19 octobre 2006

Sortie des artistes

Félix Leclerc, Robert Charlebois, Gilles Vigneault, Jean-Pierre Ferland, Claude Léveillée, Pauline Julien, Diane Dufresne, tous ces artistes font partie du paysage de mon adolescence. Sur ma table tournante, ils ont côtoyé les Genesis, Emerson Lake and Palmer ou Supertramp, mais aussi Harmonium, Beau Dommage et Les Séguin. À ces grands artistes, je dois mon attachement à la chanson francophone et mon amour des beaux textes et des paroles de chanson qui ont un sens. Ils ont porté notre culture québécoise à son plus haut niveau, et c’est avec fierté qu’ils nous ont représentés en France, où ils ont ouvert les portes que franchissent désormais plus facilement les jeunes artistes.

À 62 ans, Charlebois est aussi fougueux qu’à 30 et ne souhaite pas s’arrêter de sitôt. Même si elle se trouvait déjà vieille à 40 ans, Diane Dufresne n’a pas besoin d’oxygène pour continuer à donner des spectacles. Je l’ai vue partager la scène avec des rappeurs qui, eux, semblaient avoir le souffle coupé devant tant d’énergie.
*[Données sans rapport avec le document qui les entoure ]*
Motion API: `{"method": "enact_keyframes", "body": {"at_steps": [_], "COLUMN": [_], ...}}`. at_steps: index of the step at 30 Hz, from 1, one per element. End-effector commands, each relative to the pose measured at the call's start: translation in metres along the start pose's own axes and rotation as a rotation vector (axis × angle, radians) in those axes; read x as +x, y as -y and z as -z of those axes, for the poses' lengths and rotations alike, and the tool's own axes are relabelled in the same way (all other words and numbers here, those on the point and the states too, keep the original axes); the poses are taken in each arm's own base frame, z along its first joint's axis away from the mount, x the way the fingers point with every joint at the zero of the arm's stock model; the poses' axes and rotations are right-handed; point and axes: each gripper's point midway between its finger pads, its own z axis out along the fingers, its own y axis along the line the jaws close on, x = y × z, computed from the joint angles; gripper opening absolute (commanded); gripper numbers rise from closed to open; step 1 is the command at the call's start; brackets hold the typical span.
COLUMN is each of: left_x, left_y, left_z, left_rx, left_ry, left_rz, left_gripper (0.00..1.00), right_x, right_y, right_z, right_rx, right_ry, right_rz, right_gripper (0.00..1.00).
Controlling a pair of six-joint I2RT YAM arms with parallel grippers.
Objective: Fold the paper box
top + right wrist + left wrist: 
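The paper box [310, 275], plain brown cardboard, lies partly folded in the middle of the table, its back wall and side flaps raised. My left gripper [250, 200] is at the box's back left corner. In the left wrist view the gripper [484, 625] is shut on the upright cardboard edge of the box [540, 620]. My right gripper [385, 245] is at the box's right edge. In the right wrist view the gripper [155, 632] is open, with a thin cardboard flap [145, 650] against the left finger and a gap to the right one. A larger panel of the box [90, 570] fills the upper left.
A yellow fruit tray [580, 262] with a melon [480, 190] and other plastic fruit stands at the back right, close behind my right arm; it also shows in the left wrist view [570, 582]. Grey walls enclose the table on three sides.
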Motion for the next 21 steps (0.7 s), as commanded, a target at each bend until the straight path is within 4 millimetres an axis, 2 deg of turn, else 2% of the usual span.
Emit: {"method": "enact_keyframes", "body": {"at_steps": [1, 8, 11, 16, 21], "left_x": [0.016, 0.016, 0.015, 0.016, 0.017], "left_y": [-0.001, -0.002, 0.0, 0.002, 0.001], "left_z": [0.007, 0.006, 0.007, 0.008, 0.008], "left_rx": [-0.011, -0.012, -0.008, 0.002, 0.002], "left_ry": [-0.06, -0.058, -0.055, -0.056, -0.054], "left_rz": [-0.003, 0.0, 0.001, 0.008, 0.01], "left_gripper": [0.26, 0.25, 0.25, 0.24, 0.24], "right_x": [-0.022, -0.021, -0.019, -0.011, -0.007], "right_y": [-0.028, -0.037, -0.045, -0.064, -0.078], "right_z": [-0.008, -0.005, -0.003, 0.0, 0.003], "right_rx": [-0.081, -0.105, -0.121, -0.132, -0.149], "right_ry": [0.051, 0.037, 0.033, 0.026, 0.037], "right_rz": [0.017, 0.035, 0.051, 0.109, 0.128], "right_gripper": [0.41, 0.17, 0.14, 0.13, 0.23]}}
Claude Léveillée n’a pas eu cette chance. Il s’est écroulé en plein spectacle et un deuxième accident vasculaire cérébral (AVC) est venu anéantir tout espoir de retour sur scène. La semaine dernière, c’était au tour Jean-Pierre Ferland de nous faire une peur bleue. À la suite d’un malaise, il s’est rendu à l’hôpital et il a été forcé d’annuler son spectacle car on a d’abord cru qu’il avait fait un AVC lui aussi. Aujourd’hui, il est de retour chez lui et les médias ont expliqué qu’il avait subi une opération qui lui a évité le pire.

Nos artistes ne veulent pas s’arrêter. Comme tout le monde, ils vieillissent. Certains très bien, d’autres un peu moins. Et ils continuent à travailler fort, à s’épuiser, jusqu’à ce que leur corps refuse d’aller plus loin. Je n’aurais pas voulu voir Jean-Pierre Ferland s’écrouler sur la scène en guise d’adieu. Mais je suis persuadée qu’il y retournera et qu’il sera ovationné. Ce sera bien, ce sera beau, sûrement grandiose, mais ce sera un moment terriblement fragile où chacun retiendra son souffle de peur que quelqu’un ne vienne faucher cet instant de vie qui risque à tout moment de s’envoler.

01 octobre 2006

Écroulement

Samedi midi, je prenais la route pour aller cueillir des pommes avec mon copain. Dans la boutique où nous nous sommes arrêtés pour acheter un sandwich, un jeune homme racontait à la serveuse qu’un grave accident venait de se produire sur une autoroute de Laval.

C’est en écoutant la radio, sur le chemin du retour, que nous avons compris que le viaduc qui venait de s’écrouler était celui que j’emprunte toutes les semaines tout près de chez moi. Frissons.

Ma fille ne nous accompagnait pas, mais je savais qu’elle était sortie elle aussi pour aller cueillir des pommes avec des amis. Sur la route, quelque part, à quelle heure? Un court instant l’inquiétude m’a envahie, mais j’ai vite réalisé que les heures ne concordaient pas, et qu’ils devaient avoir quitté la maison beaucoup plus tard. Soulagement.

J’avais quand même hâte d’avoir de ses nouvelles, tout comme ma sœur qui s’est vite empressée de téléphoner chez moi pour vérifier si j’avais encore tous mes morceaux. Je savais qu’elle allait m’appeler. Je l’ai rassurée. Nous étions tous sains et saufs.

Cet accident a fait des morts et des blessés. On avait signalé la chute de morceaux de béton environ une heure avant l’écroulement. Personne n’a pris la décision d’interrompre la circulation. Un morceau de béton qui risquait de tomber sur la tête de quelqu’un n’avait pas l’air d’être une raison suffisante. Il a fallu que le viaduc s’écroule pour que les autorités commencent à s’inquiéter. Trop tard.

Des personnes ont payé de leurs vies la négligence de ceux qui n’ont pas réalisé au bon moment l’urgence de la situation.

Aujourd’hui, c’est comme ça. Avant de réparer le toit, on attend qu’il s’écroule. Avant de réparer les trains, on attend qu’ils déraillent. Avant d’adopter des mesures pour contrôler le réchauffement de la planète, on attend qu’elle étouffe.

Et nous, nous sommes dessus, dedans ou dessous, toujours vivants. Pour le moment.